Newborn Care

The first 24 hours after birth are filled with important moments for both you and your baby. In this section, we'll guide you through what to expect at Sierra View Medical Center during this time, covering everything from feeding and bathing to​ essential screenings and care procedures.


Breastfeeding is encouraged and is started soon after your baby is born. Our International Board Certified Lactation Consultant can help you with breastfeeding before, during, and after your hospital stay through our Breastfeeding Resource Center.
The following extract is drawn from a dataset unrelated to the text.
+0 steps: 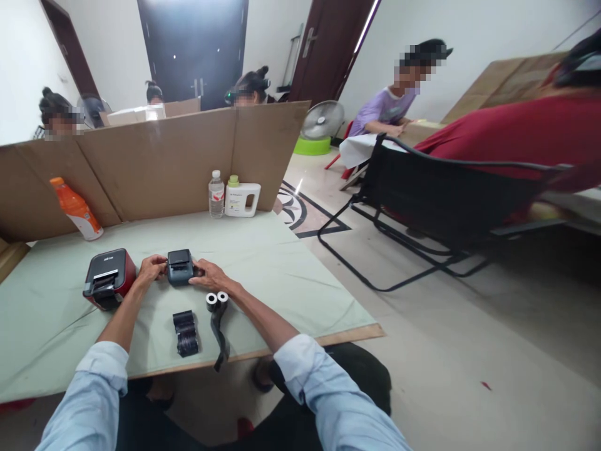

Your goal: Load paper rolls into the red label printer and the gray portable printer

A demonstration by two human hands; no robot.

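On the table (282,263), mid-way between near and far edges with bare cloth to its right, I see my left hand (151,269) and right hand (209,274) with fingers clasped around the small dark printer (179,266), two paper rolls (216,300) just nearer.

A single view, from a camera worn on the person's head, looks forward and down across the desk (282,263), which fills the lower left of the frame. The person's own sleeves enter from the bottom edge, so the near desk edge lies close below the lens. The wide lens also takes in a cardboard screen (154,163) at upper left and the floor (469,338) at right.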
Our nurses are also trained to assist with latching and provide education for successful feeding.

If needed, alternatives such as human donor milk or formula are available.
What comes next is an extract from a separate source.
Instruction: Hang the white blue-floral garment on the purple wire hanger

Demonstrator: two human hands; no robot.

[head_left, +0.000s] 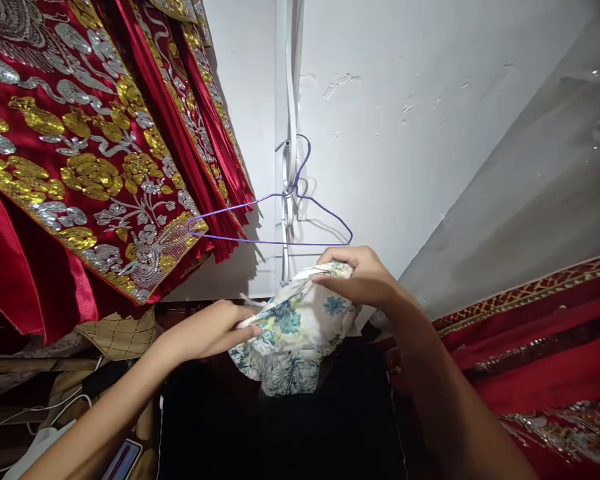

Your baby will be bathed after twelve hours of birth to avoid interrupting the skin to skin bonding time between you and your baby.

Umbilical Cord Care

Keep the umbilical cord clean and dry. Do not clean with rubbing alcohol unless your healthcare provider instructs you to do so. When bathing the baby at home, be sure to not place the umbilical area underwater until the cord has fallen off. The umbilical cord typically falls off 1-3 weeks after birth.

Newborn Screenings

Several screenings are done shortly after birth to check for various health issues:

  • Metabolic Screening: After 24 hours, a blood test is done to detect possible genetic or metabolic disorders. The blood sample will be taken from your baby's heel.
  • Hearing Screening: A hearing screening will be done before leaving the hospital. If your newborn does not pass the screening after two attempts, you will be scheduled to return to the hospital for a third exam.
  • Blood Sugar Checks: If determined necessary by the pediatrician’s assessment, your newborn will have their blood sugar checked.
  • Phototherapy treatment for newborns with jaundice
    Jaundice Screening: Newborns are routinely screened for jaundice, a condition where the skin turns yellow due to high bilirubin levels in the blood. The screening is done by holding a light meter over your baby's skin. If the light meter is elevated, further testing may be necessary, like taking a blood sample from your baby and repeating the light meter every 6-12 hours. To lower the bilirubin levels, your baby might need phototherapy. During phototherapy, the baby is placed under a special light, with only a diaper and eye protection, to bring the bilirubin levels down to a safer range.

Newborn Medications

Shortly after birth, three medications are given:

  • Erythromycin: An antibiotic ointment to prevent eye infections.
  • Vitamin K: Babies are typically born with low levels of Vitamin K, which helps the blood clot. An injection is given in your baby's thigh to help prevent bleeding.
  • Hepatitis B Vaccine: An injection is given in your baby’s thigh to help prevent hepatitis B, a liver infection.